A wise man once said, “The more you engage with customers, the clearer things become and the easier it is to determine what you should be doing.” One of the best ways to determine what you should be doing to deliver an outstanding customer experience is to leverage the voice of the customer, or VoC. VoC is a term used to describe the process of gathering and acting upon feedback from your customers. Used correctly, VoC wants and needs can directly influence all outward-facing ventures including website builds, marketing creation, campaign development, and more.
Collecting feedback from customers should be an ongoing process. As VoC feedback is obtained, incorporate it into all phases of work and development, specifically during a website build project. At the beginning of a project, due diligence is critical. User research will help you understand customer behavior trends and expectations. Then through the wireframe and design process, usability tests allow you to obtain actionable feedback and determine whether the assumptions you have made along the way are correct, or if you’ve gone a bit awry.
And soliciting data doesn’t stop when a project goes live.
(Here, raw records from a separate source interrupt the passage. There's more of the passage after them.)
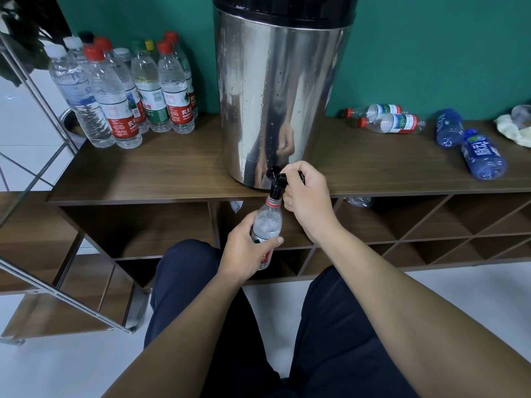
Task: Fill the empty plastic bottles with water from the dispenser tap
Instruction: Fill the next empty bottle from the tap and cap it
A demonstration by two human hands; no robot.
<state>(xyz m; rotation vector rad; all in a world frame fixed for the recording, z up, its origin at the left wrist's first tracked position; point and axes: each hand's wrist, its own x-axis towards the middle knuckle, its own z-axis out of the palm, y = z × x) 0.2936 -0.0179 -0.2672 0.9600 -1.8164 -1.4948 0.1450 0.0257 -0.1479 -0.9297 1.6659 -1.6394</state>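
Observation:
A tall steel water dispenser [275,90] stands on the wooden shelf top [149,170], its black tap [276,183] hanging over the front edge. My left hand [244,249] grips a clear plastic bottle [267,224] with a red-and-white label, its open neck right under the tap spout. My right hand [306,192] is curled round the tap's black lever. Two red-capped bottles [390,122] and two blue bottles [482,158] lie on their sides on the right of the top.
Several capped bottles holding water [126,90] stand together at the back left. A pale cloth [514,130] lies at the far right edge. Open shelf compartments [431,222] sit below the top. A metal-framed rack [57,297] stands at the left. My knees are below the hands.

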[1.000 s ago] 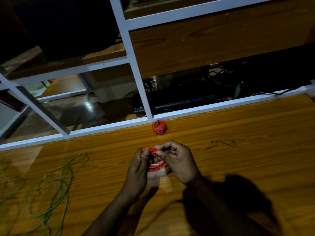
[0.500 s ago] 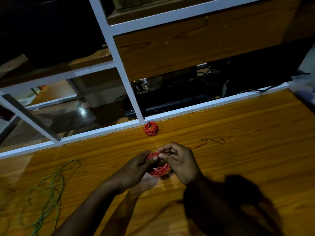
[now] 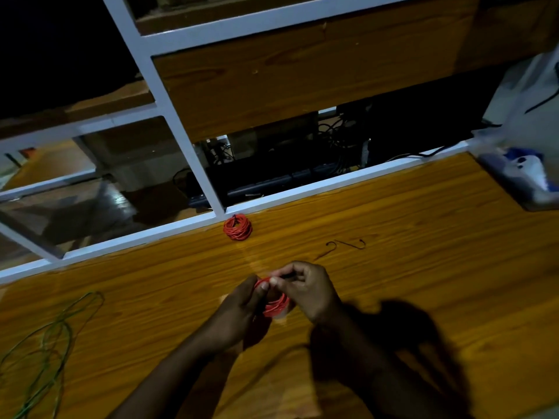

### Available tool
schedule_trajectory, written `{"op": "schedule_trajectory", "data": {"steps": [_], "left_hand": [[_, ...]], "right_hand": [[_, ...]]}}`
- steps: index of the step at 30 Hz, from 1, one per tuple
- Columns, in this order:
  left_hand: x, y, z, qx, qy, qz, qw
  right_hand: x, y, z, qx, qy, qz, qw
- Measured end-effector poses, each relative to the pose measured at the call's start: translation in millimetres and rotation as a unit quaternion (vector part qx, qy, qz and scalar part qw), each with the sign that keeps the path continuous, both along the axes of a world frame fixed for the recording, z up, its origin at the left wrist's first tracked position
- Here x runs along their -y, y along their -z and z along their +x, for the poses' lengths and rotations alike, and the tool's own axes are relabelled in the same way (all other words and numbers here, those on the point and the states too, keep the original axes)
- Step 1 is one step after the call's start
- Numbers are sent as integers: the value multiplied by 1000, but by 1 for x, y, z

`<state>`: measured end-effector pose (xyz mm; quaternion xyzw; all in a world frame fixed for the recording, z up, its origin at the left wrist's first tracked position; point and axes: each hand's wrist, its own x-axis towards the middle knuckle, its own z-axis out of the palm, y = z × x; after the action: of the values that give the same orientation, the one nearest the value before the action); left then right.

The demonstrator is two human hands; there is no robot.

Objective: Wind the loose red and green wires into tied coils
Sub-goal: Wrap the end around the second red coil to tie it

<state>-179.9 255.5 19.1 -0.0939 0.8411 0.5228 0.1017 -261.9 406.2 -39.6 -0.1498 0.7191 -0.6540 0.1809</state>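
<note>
Red coil in hand: we see a red wire coil (image 3: 274, 306) held just above the surface (image 3: 423, 267), between our two hands near the middle of the view.
Coil axis: its ring stands roughly on edge, the loop running from the top by our thumbs down toward the lower right; the exact tilt is hard for us to tell in the dim light.
Left hand: our left hand (image 3: 239, 313) grips the coil's left side, its fingers curled round the strands, thumb at the top.
Right hand: our right hand (image 3: 308, 290) pinches something thin and dark at the coil's top, fingers narrow and curled; we cannot tell what.
Finished coil: a tied red coil (image 3: 237, 227) lies flat at the far edge, touching or just beside the white frame (image 3: 332, 186).
Green wire: loose green wire (image 3: 51, 343) sprawls at the left, well apart from the hands.
Dark ties: thin dark wire pieces (image 3: 344, 244) lie beyond the right hand.
Open room: bare wood stretches right of the hands; a pale box (image 3: 520, 176) sits at the far right corner.
</note>
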Motion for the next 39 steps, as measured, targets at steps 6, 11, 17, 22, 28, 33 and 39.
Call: {"op": "schedule_trajectory", "data": {"steps": [6, 11, 17, 22, 28, 33, 39], "left_hand": [[-11, 12, -10, 17, -54, 52, 997], [-9, 16, -9, 17, -86, 62, 994], [2, 17, -4, -16, -103, 45, 993], [9, 15, 4, -44, -127, 68, 989], [20, 21, 15, -71, -141, 61, 986], [17, 32, 21, -90, -137, 38, 986], [8, 42, 21, -53, -193, 123, 972]], "right_hand": [[-23, 17, -51, -73, 123, 172, 975], [-35, 27, -85, -240, 110, 386, 884], [-32, 26, -95, -273, 85, 443, 850], [-32, 26, -93, -261, 124, 426, 857], [-30, 20, -78, -242, 137, 395, 876], [-14, 20, -61, -85, 77, 240, 964], [-28, 12, -64, -153, 168, 246, 942]]}}
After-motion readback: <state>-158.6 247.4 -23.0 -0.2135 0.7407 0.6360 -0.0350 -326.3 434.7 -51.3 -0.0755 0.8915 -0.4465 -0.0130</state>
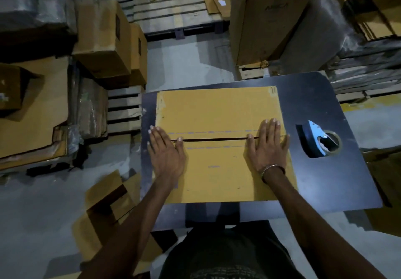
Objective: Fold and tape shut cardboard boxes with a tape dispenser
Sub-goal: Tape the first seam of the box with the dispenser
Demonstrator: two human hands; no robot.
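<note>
One cardboard box [219, 113] lies on the dark table [325, 181], two flaps meeting; left hand [166, 151] and right hand [265, 146] press flat, grasping nothing. One tape dispenser [319, 138] sits just beside it (big carton [267, 20] lettering unreadable).

A single head-worn camera looks steeply down and forward, close over the table [325, 183] at frame centre, with floor [43, 213] and stacked cartons filling the edges.
</note>
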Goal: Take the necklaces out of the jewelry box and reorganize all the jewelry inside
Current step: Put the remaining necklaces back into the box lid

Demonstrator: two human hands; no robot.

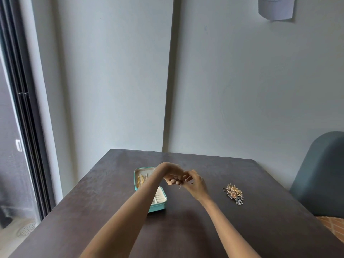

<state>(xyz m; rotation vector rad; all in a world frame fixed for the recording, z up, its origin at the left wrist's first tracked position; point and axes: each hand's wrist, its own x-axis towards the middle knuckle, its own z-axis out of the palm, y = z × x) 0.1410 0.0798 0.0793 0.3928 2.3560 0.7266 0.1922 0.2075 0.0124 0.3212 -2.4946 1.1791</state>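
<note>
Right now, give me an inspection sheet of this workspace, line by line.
Surface: dark wooden table, pushed into a wall corner.
Job's things: teal jewelry box lies open, its lid back, gold chains inside the lid; a pile of loose jewelry sits on the table to the right, apart from the box.
Clutter: nothing seen.
Hands: left hand and right hand meet above the table beside the box, fingers curled round something thin; too blurred to name.
Cables: nothing seen.
Surroundings: grey-blue chair at right, sliding glass door at left, paper on the wall.
</note>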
You should never stop collecting VoC feedback from customers. But unless you act on the information they provide, you’re just spinning your wheels. Don’t risk the progress you’ve made or alienate your customers.
While the process of soliciting VoC data may seem overwhelming or difficult to operationalize, following the steps below will help. This process will allow you to tap into customer feedback and turn their needs into action.
Understand the Value VoC Delivers
While it may sound like just another trend people are hopping on, it is important to understand the effect that using VoC has on companies because it is extraordinary. A report by the Aberdeen Group found multiple benefits for companies that use VoC versus those that don’t, including:
55% greater customer retention
23% lower customer service costs
37% greater employee engagement rates
Not only are the quantitative results compelling, but the qualitative benefits are even stronger. VoC usage can drive significant improvements in customer service, brand strength, more robust product development and innovation, higher marketing efficiency and even better market fit.
Even with some pretty clear benefits, many companies are failing to cash in on this golden source of website optimization. Harvard Business Review found that marketers only depend on data for a meager 11 percent of customer-related decisions. The rest rely heavily on intuition. Tapping into VoC data lets you stand out from the competition.
Systematically Collect VoC Data
Once you have a clear understanding of VoC benefits, it’s time to think about mechanisms to collect this data. One of the best ways to obtain VoC inputs is by using the Net Promoter Score (NPS) which is a way to measure the loyalty between a customer and company. The NPS uses only a single question as input: “How likely is it that you would recommend our company/product/service to a friend or colleague?” In addition to providing a quantitative response from 0 to 10, the customer also has the option to leave comments in the survey. These comments are insightful and also serve as proof points for making the case to update an experience.
Surveys are another tool to collect VoC responses. You can execute these in a myriad of ways, including the integration of pop-up surveys on your website, conducting focus group surveys and including comment or feedback boxes. Giving customers multiple ways to provide feedback will help ensure you get open and honest opinions about the experience you are delivering that you can then put to use.
Let the Data Tell The Story
Capturing data is only one step in your VoC program. Equally important is a clear process outlined to collect and analyze the data. This analysis will tell a compelling story of what your customers like and don’t like and highlight what is having a positive or negative impact on their experience. This storytelling will allow you to convert data into action items that improve your website.
To keep from using the data poorly, make sure to avoid a scattershot approach. Instead, create systematic processes that allow you to derive value from the data as it comes in. As you accumulate actionable insights, create a backlog of changes and updates you want to make to your website. Prioritize features and functionality feedback over other types. This puts the focus on creating a product that will drive revenue and customer retention while lowering customer service costs.
Realize It Will Never Be Finished
In short, VoC is a process, not an action. Your website is never really a finished product. Content and the user experience should continually be evaluated to determine if it still meets customer needs or if corrective action is necessary. From the very beginning of development through release and beyond, VoC matters — but only if you act on it. If you want to provide your customers with the best possible user experience, ask them their opinion. After all, the customer is always right.